## EXERCISE BRIEF
Transcribe the material from its first line onward, ending with the line that contains "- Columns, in" and adding nothing beyond it.

## MATERIALS PROVIDED
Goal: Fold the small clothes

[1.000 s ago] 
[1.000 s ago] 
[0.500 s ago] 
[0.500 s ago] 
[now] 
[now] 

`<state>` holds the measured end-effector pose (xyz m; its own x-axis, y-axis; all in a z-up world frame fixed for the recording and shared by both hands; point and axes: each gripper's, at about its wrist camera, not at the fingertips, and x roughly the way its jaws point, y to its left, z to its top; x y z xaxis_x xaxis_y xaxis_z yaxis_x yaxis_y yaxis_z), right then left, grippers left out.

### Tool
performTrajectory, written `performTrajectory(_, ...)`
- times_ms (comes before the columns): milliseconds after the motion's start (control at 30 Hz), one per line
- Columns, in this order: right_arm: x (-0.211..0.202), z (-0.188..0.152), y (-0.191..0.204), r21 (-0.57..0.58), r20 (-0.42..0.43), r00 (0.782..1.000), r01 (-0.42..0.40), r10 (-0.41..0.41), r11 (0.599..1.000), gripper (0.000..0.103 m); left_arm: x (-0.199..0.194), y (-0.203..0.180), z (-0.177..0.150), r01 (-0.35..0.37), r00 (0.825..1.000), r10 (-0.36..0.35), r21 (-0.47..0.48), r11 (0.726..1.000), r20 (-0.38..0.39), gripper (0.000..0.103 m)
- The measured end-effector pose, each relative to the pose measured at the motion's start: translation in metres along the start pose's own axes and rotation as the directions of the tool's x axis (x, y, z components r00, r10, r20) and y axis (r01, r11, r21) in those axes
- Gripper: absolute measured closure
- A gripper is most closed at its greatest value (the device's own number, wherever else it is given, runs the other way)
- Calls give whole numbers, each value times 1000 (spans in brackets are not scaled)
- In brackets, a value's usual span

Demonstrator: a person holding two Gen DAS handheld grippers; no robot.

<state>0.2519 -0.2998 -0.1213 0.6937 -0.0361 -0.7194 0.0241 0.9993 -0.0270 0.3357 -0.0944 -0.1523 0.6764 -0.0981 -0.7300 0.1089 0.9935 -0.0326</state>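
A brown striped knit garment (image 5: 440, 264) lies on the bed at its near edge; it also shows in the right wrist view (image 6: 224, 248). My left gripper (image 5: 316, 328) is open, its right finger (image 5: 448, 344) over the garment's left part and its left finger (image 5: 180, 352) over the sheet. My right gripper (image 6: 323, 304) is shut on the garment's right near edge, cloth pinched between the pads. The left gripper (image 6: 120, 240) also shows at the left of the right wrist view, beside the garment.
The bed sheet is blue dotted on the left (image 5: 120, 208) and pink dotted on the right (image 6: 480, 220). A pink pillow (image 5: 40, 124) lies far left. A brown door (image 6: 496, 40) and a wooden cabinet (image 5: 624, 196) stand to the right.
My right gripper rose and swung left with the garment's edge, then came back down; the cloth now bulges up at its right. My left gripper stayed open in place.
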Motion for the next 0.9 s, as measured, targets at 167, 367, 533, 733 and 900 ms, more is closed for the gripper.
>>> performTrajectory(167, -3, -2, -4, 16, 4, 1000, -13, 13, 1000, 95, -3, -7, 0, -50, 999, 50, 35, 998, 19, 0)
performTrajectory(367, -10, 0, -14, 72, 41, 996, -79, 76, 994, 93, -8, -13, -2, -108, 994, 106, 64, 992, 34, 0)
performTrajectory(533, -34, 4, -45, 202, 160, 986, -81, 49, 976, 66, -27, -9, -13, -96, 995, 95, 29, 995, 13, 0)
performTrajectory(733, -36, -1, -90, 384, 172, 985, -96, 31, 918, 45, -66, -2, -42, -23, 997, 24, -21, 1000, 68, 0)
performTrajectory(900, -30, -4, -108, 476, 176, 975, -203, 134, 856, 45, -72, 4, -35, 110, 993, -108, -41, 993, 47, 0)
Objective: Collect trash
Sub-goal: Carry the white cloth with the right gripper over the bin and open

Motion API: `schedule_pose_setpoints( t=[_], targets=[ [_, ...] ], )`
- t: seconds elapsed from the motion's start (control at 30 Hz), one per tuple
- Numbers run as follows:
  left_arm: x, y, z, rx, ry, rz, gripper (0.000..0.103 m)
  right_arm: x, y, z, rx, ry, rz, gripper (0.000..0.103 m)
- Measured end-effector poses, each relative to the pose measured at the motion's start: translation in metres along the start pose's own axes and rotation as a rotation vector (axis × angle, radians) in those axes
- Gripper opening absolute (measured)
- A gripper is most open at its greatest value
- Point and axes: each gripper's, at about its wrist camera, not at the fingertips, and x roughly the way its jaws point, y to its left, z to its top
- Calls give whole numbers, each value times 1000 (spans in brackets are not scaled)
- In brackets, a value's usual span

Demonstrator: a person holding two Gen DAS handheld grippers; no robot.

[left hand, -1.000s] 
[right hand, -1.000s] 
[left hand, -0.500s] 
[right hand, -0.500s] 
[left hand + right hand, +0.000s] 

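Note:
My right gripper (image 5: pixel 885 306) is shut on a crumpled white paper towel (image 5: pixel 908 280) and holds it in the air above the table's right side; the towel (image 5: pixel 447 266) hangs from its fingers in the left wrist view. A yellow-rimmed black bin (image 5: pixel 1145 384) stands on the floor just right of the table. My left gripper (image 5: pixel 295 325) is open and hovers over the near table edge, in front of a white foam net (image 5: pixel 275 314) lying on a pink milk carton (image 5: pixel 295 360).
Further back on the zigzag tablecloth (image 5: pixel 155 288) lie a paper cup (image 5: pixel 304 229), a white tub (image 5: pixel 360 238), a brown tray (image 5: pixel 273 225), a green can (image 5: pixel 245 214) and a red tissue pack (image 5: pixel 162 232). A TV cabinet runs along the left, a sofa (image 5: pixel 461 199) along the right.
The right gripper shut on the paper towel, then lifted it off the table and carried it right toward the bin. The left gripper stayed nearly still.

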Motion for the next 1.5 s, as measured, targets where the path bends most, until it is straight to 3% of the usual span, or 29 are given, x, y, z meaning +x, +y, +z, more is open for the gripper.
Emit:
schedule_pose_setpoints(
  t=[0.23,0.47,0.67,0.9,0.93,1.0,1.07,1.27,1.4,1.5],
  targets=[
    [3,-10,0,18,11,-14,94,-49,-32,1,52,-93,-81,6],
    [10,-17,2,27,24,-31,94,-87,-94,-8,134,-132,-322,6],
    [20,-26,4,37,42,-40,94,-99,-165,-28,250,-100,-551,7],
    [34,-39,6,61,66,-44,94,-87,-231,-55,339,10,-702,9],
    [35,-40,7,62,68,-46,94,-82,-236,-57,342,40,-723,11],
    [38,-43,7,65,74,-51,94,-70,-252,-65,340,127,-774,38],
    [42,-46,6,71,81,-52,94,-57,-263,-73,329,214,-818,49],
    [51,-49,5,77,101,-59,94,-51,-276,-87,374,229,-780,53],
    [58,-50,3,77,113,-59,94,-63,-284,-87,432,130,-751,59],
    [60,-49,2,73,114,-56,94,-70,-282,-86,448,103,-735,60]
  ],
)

## WRITTEN SOLUTION
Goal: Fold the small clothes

[1.000 s ago] 
[1.000 s ago] 
[0.500 s ago] 
[0.500 s ago] 
[now] 
[now] 

`<state>` holds the measured end-effector pose (xyz m; its own x-axis, y-axis; all in a z-up world frame fixed for the recording and shared by both hands; point and axes: each gripper's, at about its wrist camera, not at the fingertips, and x roughly the way its jaws point, y to its left, z to its top; x y z xaxis_x xaxis_y xaxis_z yaxis_x yaxis_y yaxis_z), right then left, grippers left out.

### Tool
performTrajectory, written `performTrajectory(_, ...)`
- times_ms (comes before the columns): milliseconds after the motion's start (control at 30 Hz), one per line
- Columns, in this order: right_arm: x (-0.211..0.202), z (-0.188..0.152), y (-0.191..0.204), r21 (-0.57..0.58), r20 (-0.42..0.43), r00 (0.782..1.000), r01 (-0.42..0.40), r10 (-0.41..0.41), r11 (0.599..1.000), gripper (0.000..0.103 m); left_arm: x (-0.199..0.194), y (-0.203..0.180), z (-0.177..0.150), r01 (-0.35..0.37), r00 (0.825..1.000), r10 (-0.36..0.35), r21 (-0.47..0.48), r11 (0.726..1.000), r20 (-0.38..0.39), gripper (0.000..0.103 m)

No additional output is expected for this exercise.